● Try it: Copy the lines below exactly. No picture goes into the copy.
Information shown Block Start
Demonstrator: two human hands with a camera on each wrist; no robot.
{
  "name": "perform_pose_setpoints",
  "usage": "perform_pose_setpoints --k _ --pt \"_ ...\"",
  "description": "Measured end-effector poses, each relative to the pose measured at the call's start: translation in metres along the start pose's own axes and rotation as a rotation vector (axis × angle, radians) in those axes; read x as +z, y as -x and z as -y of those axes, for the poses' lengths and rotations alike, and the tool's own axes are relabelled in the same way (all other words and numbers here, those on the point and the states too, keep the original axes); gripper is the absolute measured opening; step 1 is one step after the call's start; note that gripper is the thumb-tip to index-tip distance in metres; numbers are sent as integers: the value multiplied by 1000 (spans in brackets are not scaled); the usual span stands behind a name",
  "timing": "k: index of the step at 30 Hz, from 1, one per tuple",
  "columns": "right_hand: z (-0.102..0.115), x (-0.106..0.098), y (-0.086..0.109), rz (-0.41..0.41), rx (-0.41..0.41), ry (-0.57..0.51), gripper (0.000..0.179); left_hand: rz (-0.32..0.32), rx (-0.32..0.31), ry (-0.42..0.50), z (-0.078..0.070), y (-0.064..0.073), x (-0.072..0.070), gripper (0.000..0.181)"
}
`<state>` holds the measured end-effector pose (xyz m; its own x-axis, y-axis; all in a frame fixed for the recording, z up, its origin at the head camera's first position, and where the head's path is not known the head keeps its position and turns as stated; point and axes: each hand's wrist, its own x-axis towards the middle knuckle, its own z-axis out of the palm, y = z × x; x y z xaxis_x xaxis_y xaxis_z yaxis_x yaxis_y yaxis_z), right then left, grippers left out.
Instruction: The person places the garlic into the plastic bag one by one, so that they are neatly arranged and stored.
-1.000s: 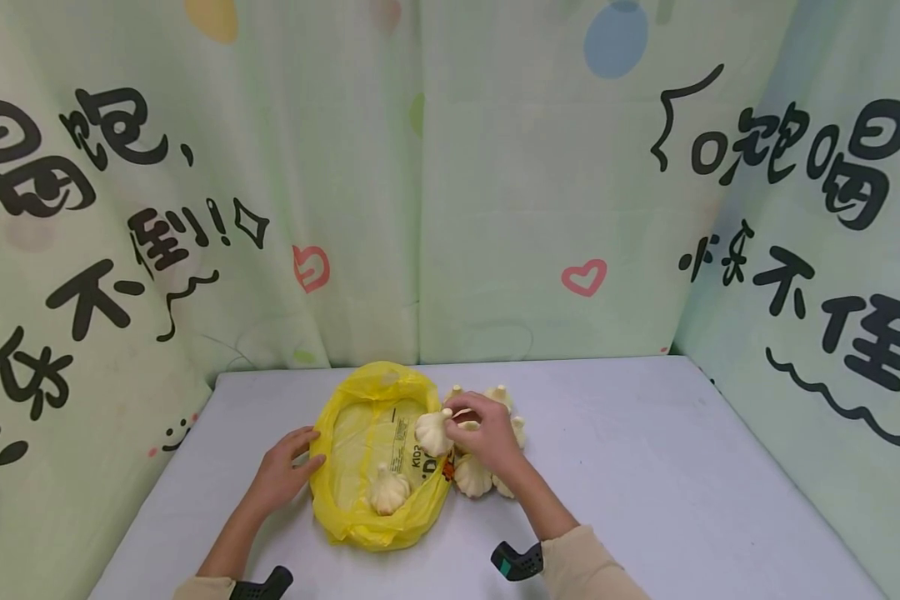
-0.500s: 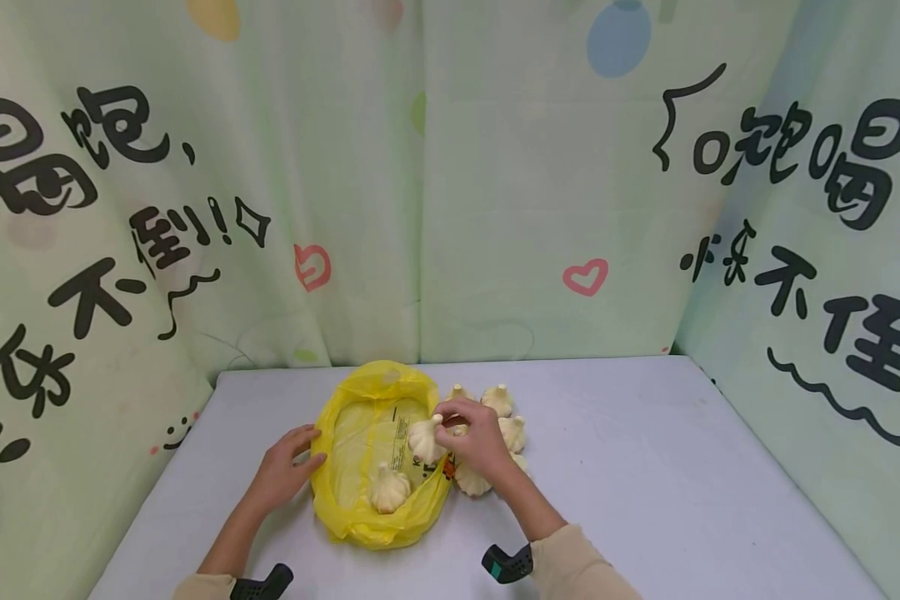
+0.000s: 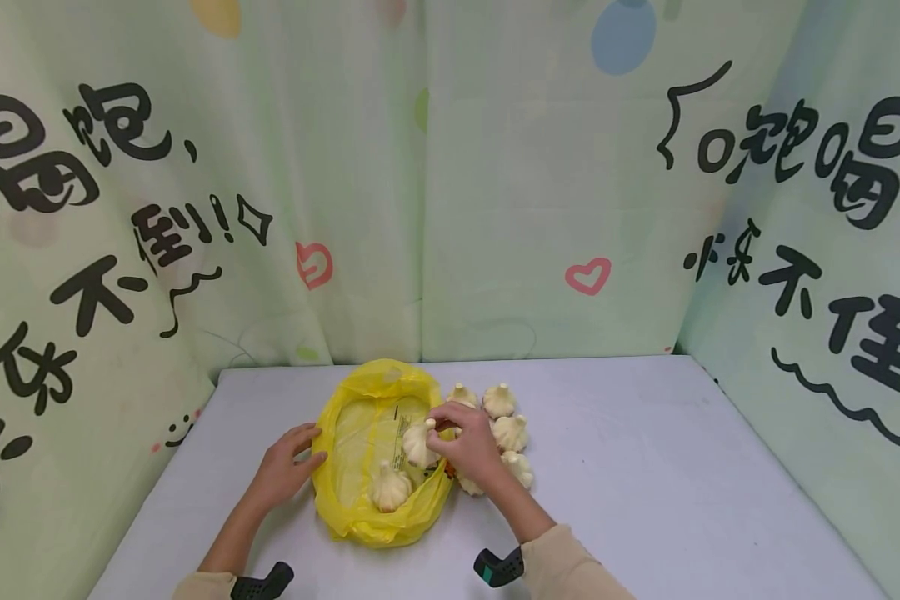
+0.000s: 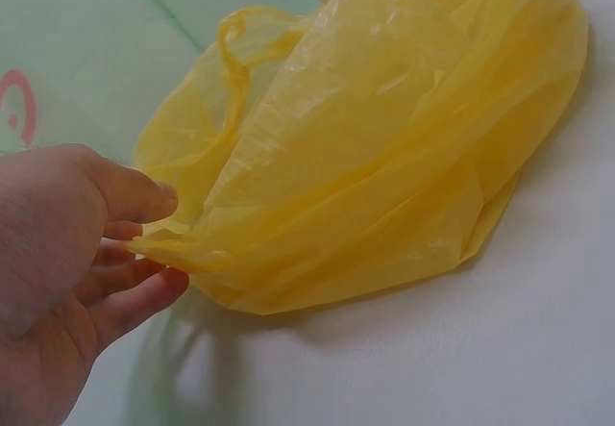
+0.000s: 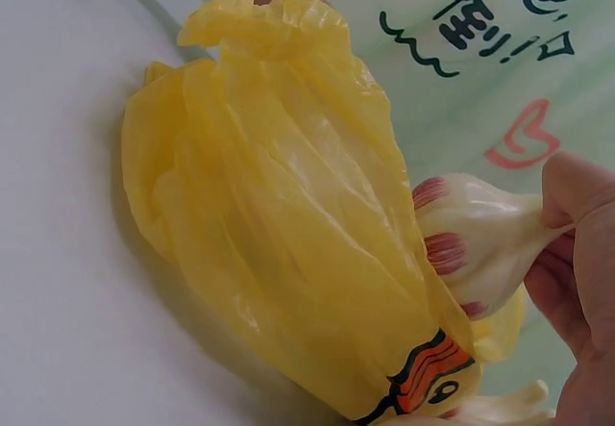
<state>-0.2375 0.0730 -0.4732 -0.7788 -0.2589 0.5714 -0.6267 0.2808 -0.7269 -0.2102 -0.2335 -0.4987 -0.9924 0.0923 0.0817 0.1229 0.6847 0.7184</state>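
Note:
A yellow plastic bag [image 3: 330, 510] lies with its mouth spread wide on the table. My left hand [image 3: 282, 468] holds the bag's left rim, which runs between thumb and fingers in the left wrist view. Inside, toward the near side, sits one garlic bulb [image 3: 391, 487]. My right hand [image 3: 467, 440] pinches another garlic bulb [image 3: 417, 444] by its stem, over the right part of the opening. Purple-red streaks mark this held bulb [image 5: 471, 238] in the right wrist view, where the bag's side [image 5: 288, 195] partly covers it.
Several garlic bulbs [image 3: 510, 433] are grouped on the white table [image 3: 645, 483] just right of the bag, some partly hidden by my right hand. Printed curtains [image 3: 495, 208] stand behind the table and along both sides.
My right hand has carried the pinched garlic bulb leftward from the group, farther over the bag's opening. The left hand stays at the bag's rim.

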Motion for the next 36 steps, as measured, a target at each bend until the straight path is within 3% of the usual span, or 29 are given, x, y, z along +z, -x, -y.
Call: perform_pose_setpoints --k 7,20,28,36 --pt "-3 5 3 18 -23 26 17 0 20 12 2 1 0 50" --pt "-5 11 8 95 2 111 15 31 -34 19 2 0 -1 55" --pt "1 11 9 186 88 174 15 29 -29 15 2 1 -1 55" --pt "1 13 9 231 102 232 15 31 -30 13 2 1 0 54"
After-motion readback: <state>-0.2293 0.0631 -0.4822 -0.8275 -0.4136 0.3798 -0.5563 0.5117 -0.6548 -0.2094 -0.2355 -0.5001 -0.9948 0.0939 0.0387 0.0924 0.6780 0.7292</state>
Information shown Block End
● Answer for this exercise:
Demonstrator: two human hands with a camera on each wrist; no robot.
{
  "name": "perform_pose_setpoints",
  "usage": "perform_pose_setpoints --k _ --pt \"_ ...\"",
  "description": "Measured end-effector poses, each relative to the pose measured at the call's start: translation in metres along the start pose's own axes and rotation as a rotation vector (axis × angle, radians) in those axes; read x as +z, y as -x and z as -y of those axes, for the poses' lengths and rotations alike, and the tool's own axes are relabelled in the same way (all other words and numbers here, those on the point and the states too, keep the original axes); gripper is the absolute measured opening; step 1 is one step after the call's start; note that gripper is the thumb-tip to index-tip distance in metres; numbers are sent as integers: the value multiplied by 1000 (spans in brackets are not scaled); the usual span stands behind a name",
  "timing": "k: index of the step at 30 Hz, from 1, one per tuple",
  "columns": "right_hand: z (-0.102..0.115), x (-0.106..0.098), y (-0.086..0.109), rz (-0.41..0.41), rx (-0.41..0.41), ry (-0.57..0.51), gripper (0.000..0.179); left_hand: rz (-0.32..0.32), rx (-0.32..0.31), ry (-0.42..0.50), z (-0.078..0.070), y (-0.064..0.073), x (-0.072..0.070), gripper (0.000..0.181)"
}
`<state>` holds the measured end-effector pose (xyz m; its own x-axis, y-axis; all in a frame fixed for the recording, z up, its origin at the head camera's first position, and where the head's path is not known the head keeps its position and turns as stated; point and axes: each hand's wrist, its own x-axis towards the middle knuckle, its own z-axis out of the palm, y = z × x; x y z xaxis_x xaxis_y xaxis_z yaxis_x yaxis_y yaxis_z), right then left, grippers left out.
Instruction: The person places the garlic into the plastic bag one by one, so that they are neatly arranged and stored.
-1.000s: 
-0.500s: 
+0.000s: 
+0.000s: 
+0.000s: 
<state>-0.2375 0.0730 -0.4732 -0.7788 -0.2589 0.5714 -0.6267 0.2808 -0.7269 -0.2102 -0.2335 -0.4987 -0.9924 0.0923 0.0817 0.1229 0.6847 0.7184</state>
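Note:
A yellow plastic bag [image 3: 330, 510] lies with its mouth spread wide on the table. My left hand [image 3: 282, 468] holds the bag's left rim, which runs between thumb and fingers in the left wrist view. Inside, toward the near side, sits one garlic bulb [image 3: 391, 487]. My right hand [image 3: 467, 440] pinches another garlic bulb [image 3: 417, 444] by its stem, over the right part of the opening. Purple-red streaks mark this held bulb [image 5: 471, 238] in the right wrist view, where the bag's side [image 5: 288, 195] partly covers it.
Several garlic bulbs [image 3: 510, 433] are grouped on the white table [image 3: 645, 483] just right of the bag, some partly hidden by my right hand. Printed curtains [image 3: 495, 208] stand behind the table and along both sides.
My right hand has carried the pinched garlic bulb leftward from the group, farther over the bag's opening. The left hand stays at the bag's rim.
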
Motion for the next 36 steps, as measured, a target at each bend until the straight path is within 3% of the usual span, or 29 are given, x, y, z along +z, -x, -y.
Call: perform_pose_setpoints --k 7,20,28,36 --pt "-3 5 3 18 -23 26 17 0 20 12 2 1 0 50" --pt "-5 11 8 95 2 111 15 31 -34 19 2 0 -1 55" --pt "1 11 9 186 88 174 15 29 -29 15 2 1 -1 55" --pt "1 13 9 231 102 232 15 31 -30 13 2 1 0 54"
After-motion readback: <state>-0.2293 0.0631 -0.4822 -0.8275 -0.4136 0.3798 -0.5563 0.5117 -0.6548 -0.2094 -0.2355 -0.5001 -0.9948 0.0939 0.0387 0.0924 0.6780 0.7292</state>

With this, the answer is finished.